**Task objective**
What lines of the data below include the word "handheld"? Report them by copying each.

**Data shown**
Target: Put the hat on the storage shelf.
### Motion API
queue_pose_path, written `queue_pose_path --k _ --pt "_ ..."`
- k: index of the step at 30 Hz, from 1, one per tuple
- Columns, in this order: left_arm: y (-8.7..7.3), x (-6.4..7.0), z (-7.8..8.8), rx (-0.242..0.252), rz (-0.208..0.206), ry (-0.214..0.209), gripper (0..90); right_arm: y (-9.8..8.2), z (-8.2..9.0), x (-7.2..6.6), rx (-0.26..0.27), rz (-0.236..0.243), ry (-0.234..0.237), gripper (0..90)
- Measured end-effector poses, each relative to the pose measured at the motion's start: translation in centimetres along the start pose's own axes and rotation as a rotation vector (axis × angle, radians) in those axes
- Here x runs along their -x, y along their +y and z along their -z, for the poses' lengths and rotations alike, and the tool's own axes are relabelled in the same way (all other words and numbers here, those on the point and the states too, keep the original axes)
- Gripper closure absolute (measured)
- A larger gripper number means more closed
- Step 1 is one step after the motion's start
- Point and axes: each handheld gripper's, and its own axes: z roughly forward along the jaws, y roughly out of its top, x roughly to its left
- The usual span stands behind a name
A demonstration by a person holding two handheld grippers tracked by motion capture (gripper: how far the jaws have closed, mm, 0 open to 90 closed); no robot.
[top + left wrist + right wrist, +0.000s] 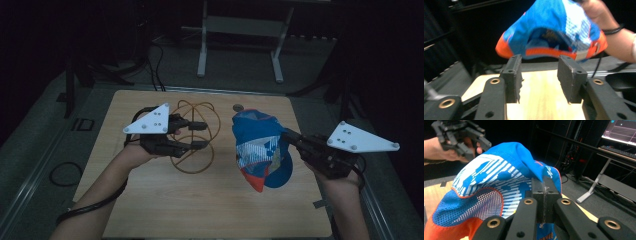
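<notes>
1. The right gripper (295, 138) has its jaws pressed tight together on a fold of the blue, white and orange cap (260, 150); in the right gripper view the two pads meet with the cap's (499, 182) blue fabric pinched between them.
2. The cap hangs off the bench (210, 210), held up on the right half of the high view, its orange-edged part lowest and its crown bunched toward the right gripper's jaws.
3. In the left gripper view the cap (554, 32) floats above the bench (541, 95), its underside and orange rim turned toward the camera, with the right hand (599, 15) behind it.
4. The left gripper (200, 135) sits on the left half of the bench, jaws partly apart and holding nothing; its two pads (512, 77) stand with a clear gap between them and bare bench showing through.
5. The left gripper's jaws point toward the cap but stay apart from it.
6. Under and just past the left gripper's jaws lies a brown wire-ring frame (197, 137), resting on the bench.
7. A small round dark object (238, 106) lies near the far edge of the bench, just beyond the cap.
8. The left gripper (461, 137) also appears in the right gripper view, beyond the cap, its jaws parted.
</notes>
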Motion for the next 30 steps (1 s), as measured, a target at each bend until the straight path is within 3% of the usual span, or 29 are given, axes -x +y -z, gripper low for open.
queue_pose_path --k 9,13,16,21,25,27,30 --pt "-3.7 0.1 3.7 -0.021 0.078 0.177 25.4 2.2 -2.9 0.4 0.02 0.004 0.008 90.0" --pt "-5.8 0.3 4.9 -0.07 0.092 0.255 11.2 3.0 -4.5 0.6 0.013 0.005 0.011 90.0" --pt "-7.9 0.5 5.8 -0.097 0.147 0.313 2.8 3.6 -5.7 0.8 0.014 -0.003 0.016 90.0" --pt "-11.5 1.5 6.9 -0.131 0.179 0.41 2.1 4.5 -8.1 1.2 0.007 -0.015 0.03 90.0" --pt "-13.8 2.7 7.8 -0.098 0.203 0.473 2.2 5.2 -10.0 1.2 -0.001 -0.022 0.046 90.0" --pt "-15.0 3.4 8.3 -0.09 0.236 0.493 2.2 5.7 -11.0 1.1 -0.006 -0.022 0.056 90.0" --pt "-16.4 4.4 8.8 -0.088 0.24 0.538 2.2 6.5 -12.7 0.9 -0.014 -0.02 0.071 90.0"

**Result**
- Point and axes: each handheld gripper's, and its own axes: z roughly forward along the jaws, y roughly out of its top, x roughly to its left
A demonstration by a person holding two handheld grippers tracked by motion capture (gripper: how far the jaws have closed, mm, 0 open to 90 closed); no robot.

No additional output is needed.